The on-going Post Mortem of ’84-Riots!
By Maxwell Pereira
mfjpkamath@gmail.com

There were reactions galore, that erupted and exploded when the ATR (Action Taken Report) of the Government on the Nanavati Commission Report, was tabled in Parliament. Many violent and volatile, giving rise to debates and discussions in the written and the visual media, and some raising passions on a scale perhaps unexpected by the powers that be. Leading to resignations of Jagdish Tytler and Sajjan Kumar – literally writing their political obituary; and an apology to the Sikh Community and the Nation by a gentleman Prime Minister.

The turmoil and the tide show little signs of letting the dust settle – I frankly believe it never will. Even as the papers keep popping occasional opinions and counter-opinions, my own thoughts go back to November ’84. To that day when I almost strangled the first journalist – I believe it was Pratap Chakravarty then of Patriot – who strayed into Delhi’s north district and into my path, just five days after the carnage had commenced.

“Where were you guys all these days?” was the question I yelled at him. “Where were you when I opened fire, killed people, before people started killing Sikhs!?”

I have held my silence in all these twenty-one years on this issue, the only statement ever given by me being before the Ved Marwah in-house police department fact-finding enquiry – then directed by SS Jog, who replaced Subash Tandon as police Commissioner soon after the riots. The main reason for my silence thereafter being the inhibition expected of any decent being to be reticent about blowing his own trumpet.

Despite the fact that I deposed before no Government appointed Commission, nor was I considered worthy to be summoned by any that enquired into the Sikh riots down the period, tids and bits did appear in the media – about some of us having done our duty as expected.
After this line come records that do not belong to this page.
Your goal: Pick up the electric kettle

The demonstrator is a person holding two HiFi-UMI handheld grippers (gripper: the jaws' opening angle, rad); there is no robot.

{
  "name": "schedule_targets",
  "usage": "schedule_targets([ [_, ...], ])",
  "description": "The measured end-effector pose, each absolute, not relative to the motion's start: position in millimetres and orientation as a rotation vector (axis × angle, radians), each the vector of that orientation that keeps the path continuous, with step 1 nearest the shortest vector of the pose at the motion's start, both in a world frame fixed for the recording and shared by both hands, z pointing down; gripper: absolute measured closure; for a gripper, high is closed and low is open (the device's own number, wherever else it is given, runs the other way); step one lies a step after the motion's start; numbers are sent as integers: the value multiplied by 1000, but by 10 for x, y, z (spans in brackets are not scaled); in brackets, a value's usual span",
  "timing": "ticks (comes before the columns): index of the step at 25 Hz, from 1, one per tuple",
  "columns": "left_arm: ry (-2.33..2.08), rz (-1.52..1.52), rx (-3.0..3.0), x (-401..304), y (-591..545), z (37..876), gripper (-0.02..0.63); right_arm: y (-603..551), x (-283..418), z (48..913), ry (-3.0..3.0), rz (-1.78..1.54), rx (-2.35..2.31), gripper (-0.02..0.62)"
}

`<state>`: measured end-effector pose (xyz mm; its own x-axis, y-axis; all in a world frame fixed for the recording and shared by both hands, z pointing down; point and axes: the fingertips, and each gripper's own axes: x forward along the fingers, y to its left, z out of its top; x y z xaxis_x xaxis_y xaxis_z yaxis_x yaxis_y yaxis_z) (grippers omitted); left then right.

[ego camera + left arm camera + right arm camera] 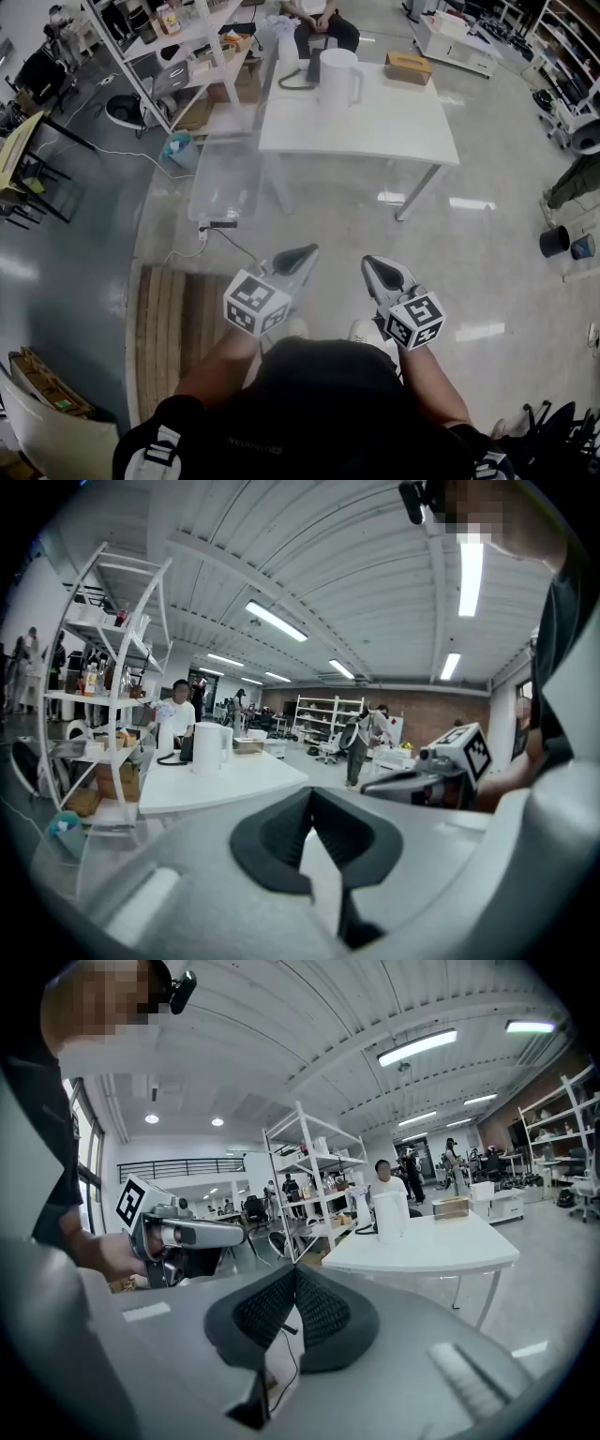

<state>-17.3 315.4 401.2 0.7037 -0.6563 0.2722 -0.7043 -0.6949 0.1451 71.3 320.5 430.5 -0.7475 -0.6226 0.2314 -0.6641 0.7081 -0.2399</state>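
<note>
The person holds both arms out in front of the body, bent at the elbows. Each hand holds a gripper. The left gripper [303,253] and the right gripper [374,263] sit side by side, near each other but not touching. Both point forward and a little bit down at the floor. Their tips lean in toward each other.

The left gripper is closed. Its two jaws meet at the tips and there is nothing between them. The right gripper is closed too, and it holds nothing.

The electric kettle [337,80] is white. It stands up straight on the white table [375,131], far out in front of both grippers. It is well apart from their tips. A brown box [407,67] sits on the table just beside the kettle.
</note>
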Motion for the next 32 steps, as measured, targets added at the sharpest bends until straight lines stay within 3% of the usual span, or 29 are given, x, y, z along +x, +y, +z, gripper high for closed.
schedule_targets([
  [32,-994,271,2679,-1023,3285,4148,603,3431,-157,4359,-2715,446,1142,591],
])
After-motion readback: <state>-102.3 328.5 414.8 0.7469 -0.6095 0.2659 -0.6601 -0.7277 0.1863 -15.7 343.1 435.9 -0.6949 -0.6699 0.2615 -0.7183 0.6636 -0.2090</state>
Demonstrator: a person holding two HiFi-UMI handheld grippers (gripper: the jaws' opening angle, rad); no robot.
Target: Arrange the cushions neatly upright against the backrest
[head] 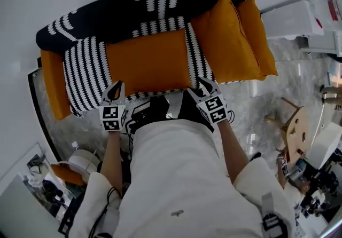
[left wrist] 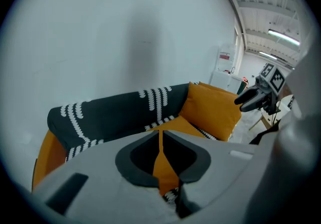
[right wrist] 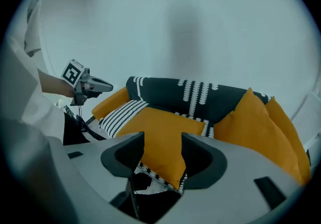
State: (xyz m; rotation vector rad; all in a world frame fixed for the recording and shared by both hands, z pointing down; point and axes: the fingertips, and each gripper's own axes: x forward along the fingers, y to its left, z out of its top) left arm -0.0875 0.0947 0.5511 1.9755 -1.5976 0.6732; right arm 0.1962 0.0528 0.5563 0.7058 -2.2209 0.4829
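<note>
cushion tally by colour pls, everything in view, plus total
Orange cushions: 4 (one flat on the seat, two upright at the right end, one at the left end)
Black-and-white striped cushion: 1
Total: 5

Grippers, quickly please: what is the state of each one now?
Left gripper: shut, pinching the front edge of the flat orange cushion.
Right gripper: open, jaws apart around that cushion's corner, not gripping.
</note>
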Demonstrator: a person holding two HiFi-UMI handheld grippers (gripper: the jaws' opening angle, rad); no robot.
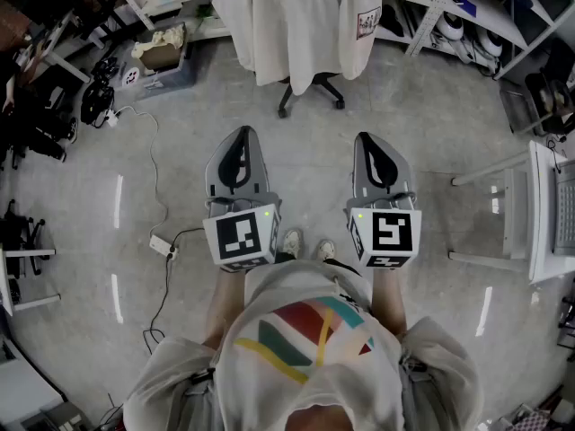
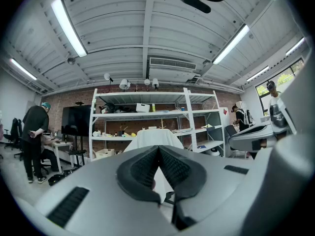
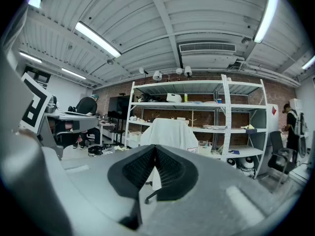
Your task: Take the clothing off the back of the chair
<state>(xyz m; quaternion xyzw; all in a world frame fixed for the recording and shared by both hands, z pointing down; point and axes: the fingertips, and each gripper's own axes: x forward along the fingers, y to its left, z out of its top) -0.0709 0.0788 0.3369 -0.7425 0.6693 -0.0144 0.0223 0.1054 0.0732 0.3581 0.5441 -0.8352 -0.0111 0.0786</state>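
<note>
On glossy floor [image 1: 305, 160], perhaps concrete, clothing [image 1: 296, 16], shelving [image 3: 206, 104]

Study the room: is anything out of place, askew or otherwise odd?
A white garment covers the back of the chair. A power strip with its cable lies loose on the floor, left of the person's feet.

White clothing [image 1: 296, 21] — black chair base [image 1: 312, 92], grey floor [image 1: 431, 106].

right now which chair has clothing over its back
The wheeled chair straight ahead, draped in a white garment; the dark office chair at right is bare.
</note>
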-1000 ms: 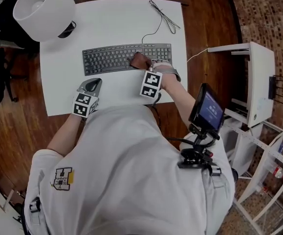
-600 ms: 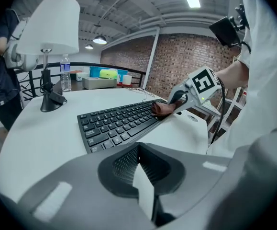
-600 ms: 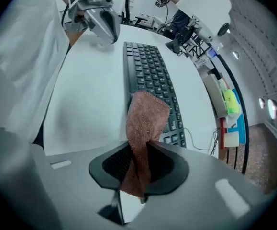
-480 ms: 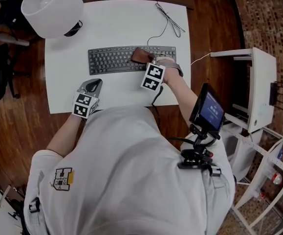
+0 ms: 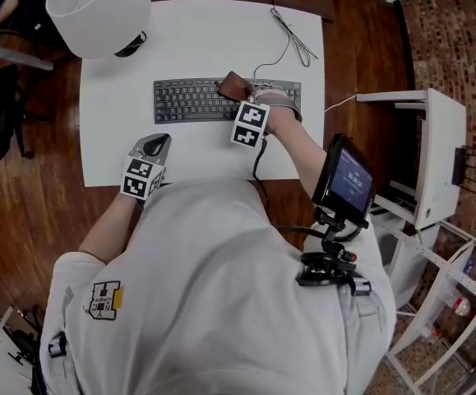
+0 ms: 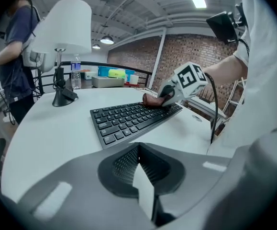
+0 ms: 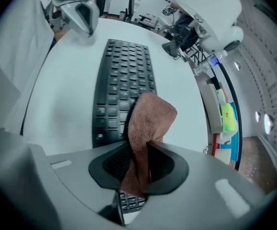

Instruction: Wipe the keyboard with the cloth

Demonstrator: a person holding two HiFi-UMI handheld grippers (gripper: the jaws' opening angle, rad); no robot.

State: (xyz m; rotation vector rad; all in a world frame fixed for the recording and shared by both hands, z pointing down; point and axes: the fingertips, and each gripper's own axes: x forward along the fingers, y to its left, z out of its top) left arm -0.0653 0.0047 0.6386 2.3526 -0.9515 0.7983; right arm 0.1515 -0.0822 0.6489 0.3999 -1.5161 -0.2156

That when Delhi Police was in the dock facing Parliamentary castigation for the carnage, it was the name of yours truly that headed the list weakly presented to the powers that be, to help bolster up an undefendable Delhi Police case in Parliament. This, in an attempt to tell that Delhi police did act, that officers did show initiative without waiting for orders from superiors!

One is told there is proof to this effect in the record of Parliamentary debates in the immediate aftermath of the ‘riots’, and in Reports of some of the earlier Commissions, now also available on the internet.

The journalist’s answer to my yellings was a candid “well, nothing happened in the North – at least not in the scale as things occurred elsewhere in Delhi”. The perception to an extent correct, though factually and substantially wrong! Things happened in North Delhi, but were controlled to a great extent, by a handful of committed police officers and men who acted with tremendous grit and a bit of courage, to justify the uniform they wore. None of these who controlled the riots and saved lives of Sikhs got any recognition for it though, nor were they rewarded – as were perhaps some of our colleagues elsewhere; some even with gallantry medals for what was perceived later through allegations and accusations, as killing scared and paranoid Sikhs who opened fire on the police in self defence.

One of my bold quotes to journalists who then did follow up stories, was “I did not see a person die, unless I killed him!” For I firmly believed that no person (...read this as ‘no Sikh’) had reason to die at any aggressor’s hand in my presence. I was duty bound, invariably be required to intervene, and would, to save the victim. Even if it meant killing the aggressor by opening fire.

It is another matter that strange things did happen! Just one here, to sample: On 1st Nov morning, an unruly mob which had already set fire to some Sikh establishments in Chandni Chowk was advancing menacingly to set ablaze the holiest of Sikh shrines – the Sis Ganj Gurudwara. I was constrained to open fire. The bullets found their mark and I reported on wireless that I had opened fire and killed! The silence that greeted my message was thunderous! Not a soul or superior prepared to acknowledge the content of my message, not even the control room ready to confirm receiving it. No prize for guessing why! This boggling, reverberating and ricocheting wireless ‘silence’ has remained forever etched indelibly on my mind.

Any succeeding Commission enquiring into a matter previously looked into, is expected to go through the earlier reports and findings! So I suppose was the Nanavati Commission expected to do so. And yet, Justice Nanavati did not deem it necessary to summon the likes of me whose names did feature in the earlier Reports. Why? Though in a different context, isn’t this the very argument now being slapped in his face by Jagdish Tytler? That it was basic for Nanavati to summon him to hear his side too, before indicting him?

There is also some comment about police looking for an ‘ishara’ from the top, waiting for clear cut orders from a totally confused and shell-shocked government and police leadership – and paralysed into inaction or looking the other way when atrocities took place before their eyes. I firmly believe that no policeman needs orders from above to act correctly, timely, and as warranted, in times of such need. Wherever the concerned policeman has dithered and procrastinated, I believe he was guilty of dereliction of duty, if not of actively conniving with the perpetrators.